A caminhada, curta, tradicionalmente começava cedo. Pessoas apressadas passavam por minha porta: vinham do morro, das ruas sem calçamento. Nas fervorosas mãos, ramos de coqueiros e palmeiras, terços e velas. Alguns levavam o "Deus Conosco".
Concentrado na pracinha, o grupo disputava as poucas sombras enquanto meninos levados corriam no gramado e se penduravam no busto do Dr.Oswaldo. Por volta das oito da manhã, lentamente, os fiéis iniciaram a caminhada.
Paralelas aos vagões da ferrovia, domingueiramente vazios e ociosos, vozes uníssonas ecoavam cânticos de fé entremeados com pais-nossos e ave-marias.
A marcha seguia rumo para a matriz, àquela hora já adornada de ramos.
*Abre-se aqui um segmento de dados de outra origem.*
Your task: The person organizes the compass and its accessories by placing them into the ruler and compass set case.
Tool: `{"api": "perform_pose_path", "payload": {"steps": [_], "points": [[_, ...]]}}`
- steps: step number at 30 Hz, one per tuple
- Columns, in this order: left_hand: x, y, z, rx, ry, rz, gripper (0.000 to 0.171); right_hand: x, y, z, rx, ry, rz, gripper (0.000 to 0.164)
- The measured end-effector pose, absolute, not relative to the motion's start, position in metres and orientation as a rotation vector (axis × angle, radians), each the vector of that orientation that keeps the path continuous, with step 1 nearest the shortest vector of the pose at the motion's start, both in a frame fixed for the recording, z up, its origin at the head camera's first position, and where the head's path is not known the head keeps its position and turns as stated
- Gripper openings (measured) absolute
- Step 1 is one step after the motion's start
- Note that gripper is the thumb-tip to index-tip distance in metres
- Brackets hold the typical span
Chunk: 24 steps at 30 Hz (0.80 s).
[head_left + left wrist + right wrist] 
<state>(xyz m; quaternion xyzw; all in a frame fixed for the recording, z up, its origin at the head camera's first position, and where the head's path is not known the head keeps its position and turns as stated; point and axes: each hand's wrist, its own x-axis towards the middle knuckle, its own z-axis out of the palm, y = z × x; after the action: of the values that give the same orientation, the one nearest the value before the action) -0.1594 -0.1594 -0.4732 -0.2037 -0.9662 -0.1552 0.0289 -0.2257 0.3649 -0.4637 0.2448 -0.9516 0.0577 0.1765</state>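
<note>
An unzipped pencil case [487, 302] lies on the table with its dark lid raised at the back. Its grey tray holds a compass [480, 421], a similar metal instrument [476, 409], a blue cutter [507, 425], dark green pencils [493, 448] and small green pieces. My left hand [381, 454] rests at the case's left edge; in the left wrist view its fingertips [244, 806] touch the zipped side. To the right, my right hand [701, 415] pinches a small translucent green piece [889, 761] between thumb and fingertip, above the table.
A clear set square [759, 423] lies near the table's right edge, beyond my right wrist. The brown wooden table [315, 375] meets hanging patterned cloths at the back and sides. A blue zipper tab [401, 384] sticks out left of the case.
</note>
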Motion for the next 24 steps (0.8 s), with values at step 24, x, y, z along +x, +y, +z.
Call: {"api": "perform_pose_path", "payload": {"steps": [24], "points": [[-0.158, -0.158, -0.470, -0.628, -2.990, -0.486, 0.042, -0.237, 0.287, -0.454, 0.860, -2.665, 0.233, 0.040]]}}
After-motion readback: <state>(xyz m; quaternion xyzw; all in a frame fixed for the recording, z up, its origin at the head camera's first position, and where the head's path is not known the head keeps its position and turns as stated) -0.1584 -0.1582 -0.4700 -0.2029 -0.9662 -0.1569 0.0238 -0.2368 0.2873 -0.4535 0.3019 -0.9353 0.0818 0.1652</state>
Na escadaria, o pároco e seus acólitos aguardavam a procissão.
A caminhada seguia, preenchendo de fé e devoção a rua. Conhecida e afinada voz puxava o coro: hosanas e vivas ao Senhor. Impassível, o lume das velas resistia à brisa matutina que, em vão, tentava amenizar o calor.
As crianças queriam andar mais rápido: já se viam sentadas no frescor da igreja, abrigadas do sol forte, entretendo-se com as palmas bentas afixadas nos bancos e no altar.
Quase não se via a serra, ainda ontem verdejante: nuvens baixas a encobriram, anunciando chuva. "Também pudera, com o calor fora do normal desta santa manhã", a mulher de coque comentou em voz baixa para a comadre que, a sua frente, apenas meneou a cabeça para não se perder no salve-rainha.
Súbito, o vento passou pela procissão, apagando velas, derrubando ramos, assustando os pequenos. Inabalável, a fé manteve as orações.
O séquito passou em frente à sede do sindicato da RFFSA, ao bar do Hebinho (onde eu sempre me deliciava com o pastel de queijo e a Coca geladinha), dobrou à esquerda passando diante do antigo cinema, subiu a escadaria da igreja saudado pelos sinos e os primeiros pingos da chuva.
Em instantes, a missa de Ramos começou.